● Problem details: From the first line to the last, print the material exactly, skipping the pictures.

● Collected material:
╔══

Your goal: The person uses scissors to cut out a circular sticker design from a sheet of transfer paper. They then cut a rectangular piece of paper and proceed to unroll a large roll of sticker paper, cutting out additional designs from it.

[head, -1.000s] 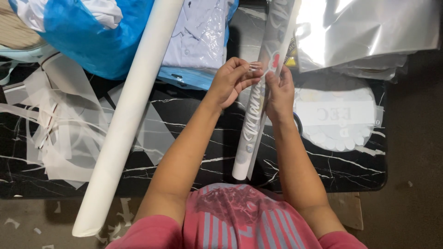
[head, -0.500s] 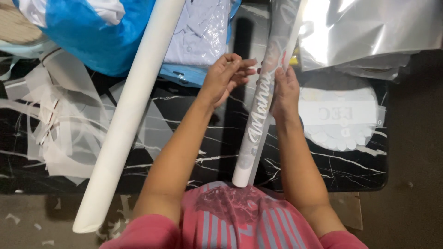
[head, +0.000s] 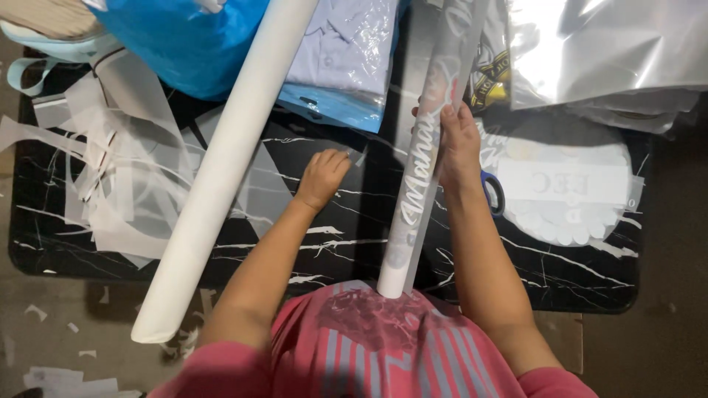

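Two hands over black marble table (head: 560, 273). Right hand (head: 459, 144): fingers wrapped around clear printed film roll (head: 420, 184), roll slanting from beyond fingertips down past wrist toward torso. Left hand (head: 323, 177): loosely curled, knuckles down on tabletop, holding nothing, apart from roll. Long white paper tube (head: 221, 166) just left of left hand. Blue-handled scissors (head: 493, 193) beside right wrist.

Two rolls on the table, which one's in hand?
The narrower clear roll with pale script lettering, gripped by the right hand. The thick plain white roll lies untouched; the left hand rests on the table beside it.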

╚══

● Response to the task:
Your goal: The person uses scissors to cut out a circular sticker design from a sheet of transfer paper. They then cut a rectangular piece of paper and proceed to unroll a large roll of sticker paper, cutting out additional designs from it.

[head, -1.000s] 
[head, -0.500s] 
[head, +0.000s] 

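Two hands over black marble table (head: 560, 273). Right hand (head: 459, 144): fingers wrapped around clear printed film roll (head: 420, 184), roll slanting from beyond fingertips down past wrist toward torso. Left hand (head: 323, 177): loosely curled, knuckles down on tabletop, holding nothing, apart from roll. Long white paper tube (head: 221, 166) just left of left hand. Blue-handled scissors (head: 493, 193) beside right wrist.

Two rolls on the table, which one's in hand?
The narrower clear roll with pale script lettering, gripped by the right hand. The thick plain white roll lies untouched; the left hand rests on the table beside it.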

There is no more output to give.